» Your goal
A complete response lists each line of the data below that includes the word "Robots".

» Items listed in a dataset
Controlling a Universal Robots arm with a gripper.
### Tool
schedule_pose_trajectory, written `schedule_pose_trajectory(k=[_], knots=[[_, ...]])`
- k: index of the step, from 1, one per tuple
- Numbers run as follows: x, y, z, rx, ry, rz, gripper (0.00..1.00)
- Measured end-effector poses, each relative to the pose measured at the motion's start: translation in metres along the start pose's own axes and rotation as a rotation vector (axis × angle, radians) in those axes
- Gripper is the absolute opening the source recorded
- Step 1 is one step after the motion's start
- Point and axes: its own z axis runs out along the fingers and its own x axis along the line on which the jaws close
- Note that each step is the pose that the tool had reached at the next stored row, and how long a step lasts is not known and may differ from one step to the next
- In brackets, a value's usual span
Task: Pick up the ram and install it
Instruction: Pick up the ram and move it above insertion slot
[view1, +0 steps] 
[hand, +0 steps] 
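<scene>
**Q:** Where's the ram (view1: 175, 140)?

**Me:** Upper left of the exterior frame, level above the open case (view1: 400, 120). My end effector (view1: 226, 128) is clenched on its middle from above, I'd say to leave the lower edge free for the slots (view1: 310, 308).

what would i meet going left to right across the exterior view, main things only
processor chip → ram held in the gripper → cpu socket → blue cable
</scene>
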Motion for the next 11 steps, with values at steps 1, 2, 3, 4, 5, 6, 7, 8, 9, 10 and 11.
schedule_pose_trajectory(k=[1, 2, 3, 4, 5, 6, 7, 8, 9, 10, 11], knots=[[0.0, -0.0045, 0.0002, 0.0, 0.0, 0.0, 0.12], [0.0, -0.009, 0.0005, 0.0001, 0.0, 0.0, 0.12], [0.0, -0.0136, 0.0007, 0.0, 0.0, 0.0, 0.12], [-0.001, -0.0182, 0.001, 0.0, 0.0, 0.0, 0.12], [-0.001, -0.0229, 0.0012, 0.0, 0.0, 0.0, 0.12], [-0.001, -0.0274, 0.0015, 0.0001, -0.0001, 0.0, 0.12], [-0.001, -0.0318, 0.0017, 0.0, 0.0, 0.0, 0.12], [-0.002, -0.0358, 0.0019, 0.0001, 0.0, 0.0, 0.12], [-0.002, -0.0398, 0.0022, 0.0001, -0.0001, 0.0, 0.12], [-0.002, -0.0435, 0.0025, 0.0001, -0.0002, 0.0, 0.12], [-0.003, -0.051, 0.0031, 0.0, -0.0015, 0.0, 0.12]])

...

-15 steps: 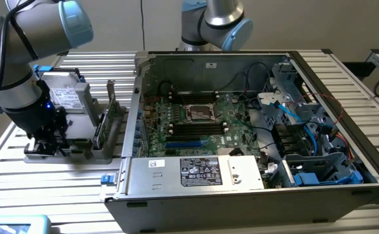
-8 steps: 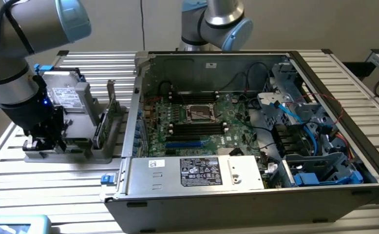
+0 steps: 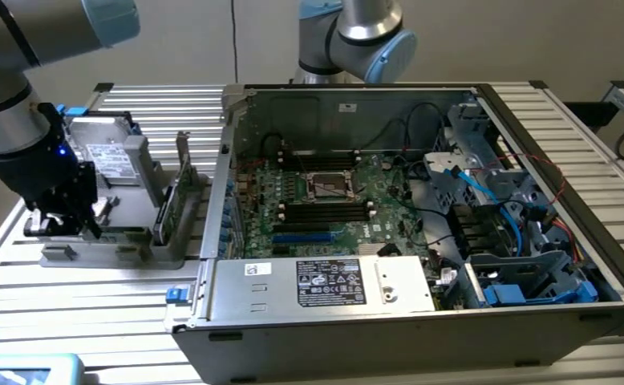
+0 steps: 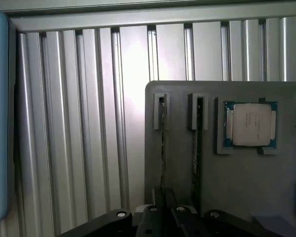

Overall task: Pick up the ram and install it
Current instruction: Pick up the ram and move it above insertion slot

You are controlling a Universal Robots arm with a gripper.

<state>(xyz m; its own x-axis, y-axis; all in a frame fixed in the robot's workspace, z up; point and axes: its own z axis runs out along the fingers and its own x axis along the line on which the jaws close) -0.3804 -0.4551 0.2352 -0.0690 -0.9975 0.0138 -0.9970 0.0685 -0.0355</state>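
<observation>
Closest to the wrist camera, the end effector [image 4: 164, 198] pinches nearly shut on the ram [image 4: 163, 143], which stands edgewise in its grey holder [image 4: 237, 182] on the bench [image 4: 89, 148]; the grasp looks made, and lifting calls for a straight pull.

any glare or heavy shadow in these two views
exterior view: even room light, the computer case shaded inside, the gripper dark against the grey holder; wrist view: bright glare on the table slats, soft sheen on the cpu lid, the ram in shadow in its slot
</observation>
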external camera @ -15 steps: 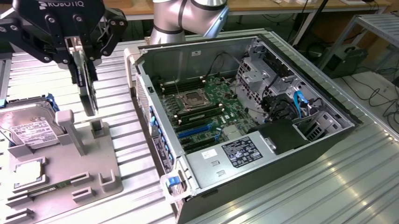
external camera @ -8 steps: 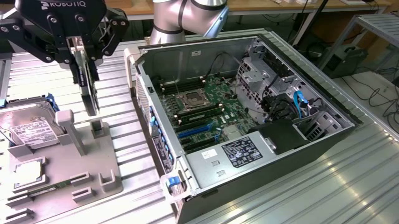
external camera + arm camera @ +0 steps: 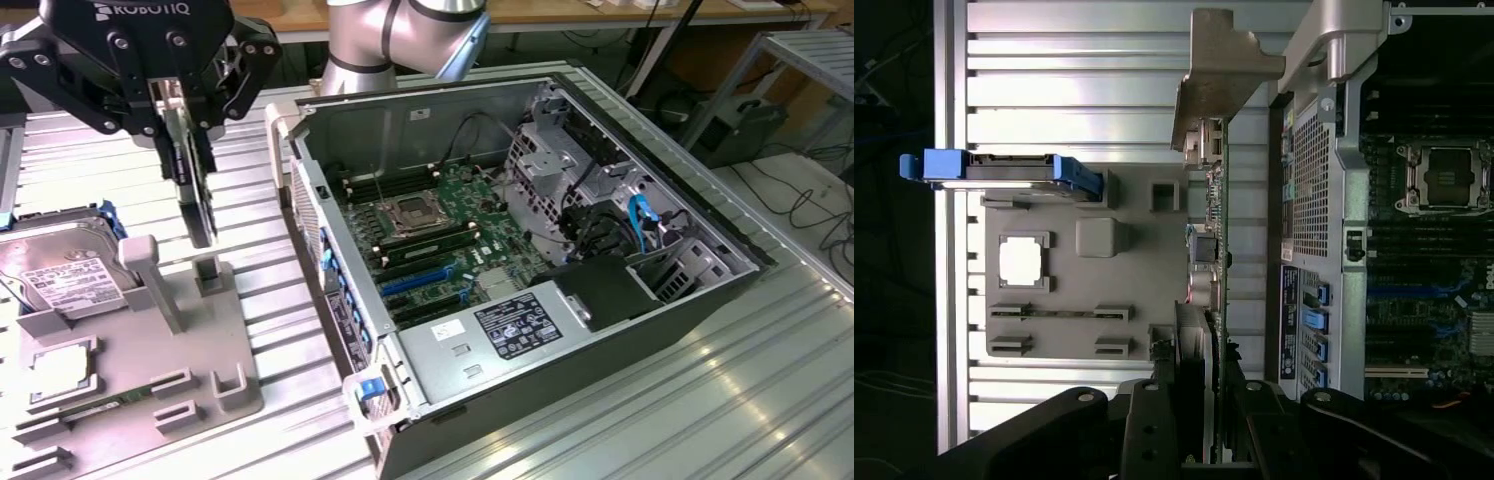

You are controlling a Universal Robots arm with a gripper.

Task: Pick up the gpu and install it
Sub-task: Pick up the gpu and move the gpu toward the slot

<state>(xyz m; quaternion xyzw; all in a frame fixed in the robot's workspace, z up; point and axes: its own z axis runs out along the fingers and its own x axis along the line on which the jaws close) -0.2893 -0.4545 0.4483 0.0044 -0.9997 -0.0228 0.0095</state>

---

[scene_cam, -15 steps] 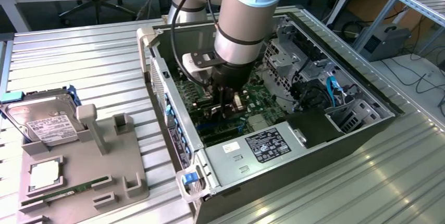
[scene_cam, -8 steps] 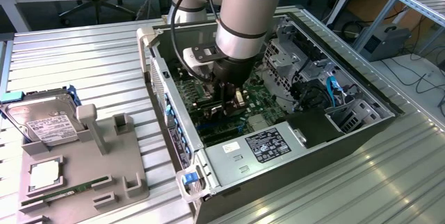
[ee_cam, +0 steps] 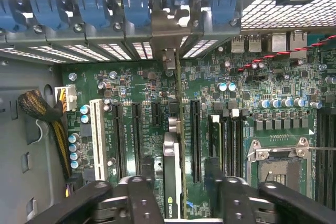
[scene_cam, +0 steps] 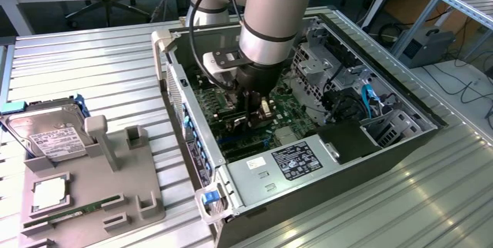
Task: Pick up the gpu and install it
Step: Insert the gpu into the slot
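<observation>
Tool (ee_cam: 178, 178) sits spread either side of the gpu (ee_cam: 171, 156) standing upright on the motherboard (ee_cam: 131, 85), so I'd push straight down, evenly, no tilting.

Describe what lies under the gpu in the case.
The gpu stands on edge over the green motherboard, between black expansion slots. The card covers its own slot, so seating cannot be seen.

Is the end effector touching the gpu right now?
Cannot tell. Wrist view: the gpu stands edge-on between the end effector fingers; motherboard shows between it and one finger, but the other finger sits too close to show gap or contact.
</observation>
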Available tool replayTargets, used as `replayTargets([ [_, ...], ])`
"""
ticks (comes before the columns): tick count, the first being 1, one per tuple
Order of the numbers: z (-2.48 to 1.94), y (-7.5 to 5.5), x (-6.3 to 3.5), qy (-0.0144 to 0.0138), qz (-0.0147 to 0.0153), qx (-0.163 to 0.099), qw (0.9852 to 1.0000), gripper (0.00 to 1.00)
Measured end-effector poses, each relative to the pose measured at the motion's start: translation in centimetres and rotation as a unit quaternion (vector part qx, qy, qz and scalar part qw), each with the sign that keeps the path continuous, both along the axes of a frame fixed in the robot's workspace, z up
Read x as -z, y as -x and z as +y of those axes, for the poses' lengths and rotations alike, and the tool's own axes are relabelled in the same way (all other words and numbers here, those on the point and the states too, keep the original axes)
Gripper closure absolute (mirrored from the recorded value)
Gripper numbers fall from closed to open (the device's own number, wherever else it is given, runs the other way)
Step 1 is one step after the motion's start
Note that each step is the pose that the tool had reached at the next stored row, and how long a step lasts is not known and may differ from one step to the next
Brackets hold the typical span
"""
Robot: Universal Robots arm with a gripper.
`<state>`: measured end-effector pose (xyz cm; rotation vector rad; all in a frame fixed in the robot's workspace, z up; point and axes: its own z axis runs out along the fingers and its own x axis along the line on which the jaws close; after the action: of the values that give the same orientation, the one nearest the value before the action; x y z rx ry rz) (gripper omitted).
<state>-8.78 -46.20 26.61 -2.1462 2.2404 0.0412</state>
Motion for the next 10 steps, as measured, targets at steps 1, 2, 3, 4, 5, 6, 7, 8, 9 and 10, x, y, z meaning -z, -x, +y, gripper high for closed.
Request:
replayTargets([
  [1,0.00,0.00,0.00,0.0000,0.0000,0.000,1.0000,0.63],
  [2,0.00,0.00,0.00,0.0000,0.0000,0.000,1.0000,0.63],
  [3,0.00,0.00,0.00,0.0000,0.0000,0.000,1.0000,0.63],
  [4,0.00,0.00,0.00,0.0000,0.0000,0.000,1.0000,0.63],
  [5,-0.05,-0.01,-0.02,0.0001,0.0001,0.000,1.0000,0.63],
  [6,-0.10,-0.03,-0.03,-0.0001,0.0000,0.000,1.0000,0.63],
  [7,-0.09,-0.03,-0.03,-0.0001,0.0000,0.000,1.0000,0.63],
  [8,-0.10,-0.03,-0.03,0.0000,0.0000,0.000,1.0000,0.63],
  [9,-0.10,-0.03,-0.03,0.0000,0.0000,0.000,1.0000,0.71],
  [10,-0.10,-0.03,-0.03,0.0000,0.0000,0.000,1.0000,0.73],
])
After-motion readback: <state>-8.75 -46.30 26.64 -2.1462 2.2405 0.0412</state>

» Finished task
Controlling a Universal Robots arm with a gripper.
You are controlling a Universal Robots arm with a gripper.
You are controlling a Universal Robots arm with a gripper.
Robot: Universal Robots arm with a gripper.

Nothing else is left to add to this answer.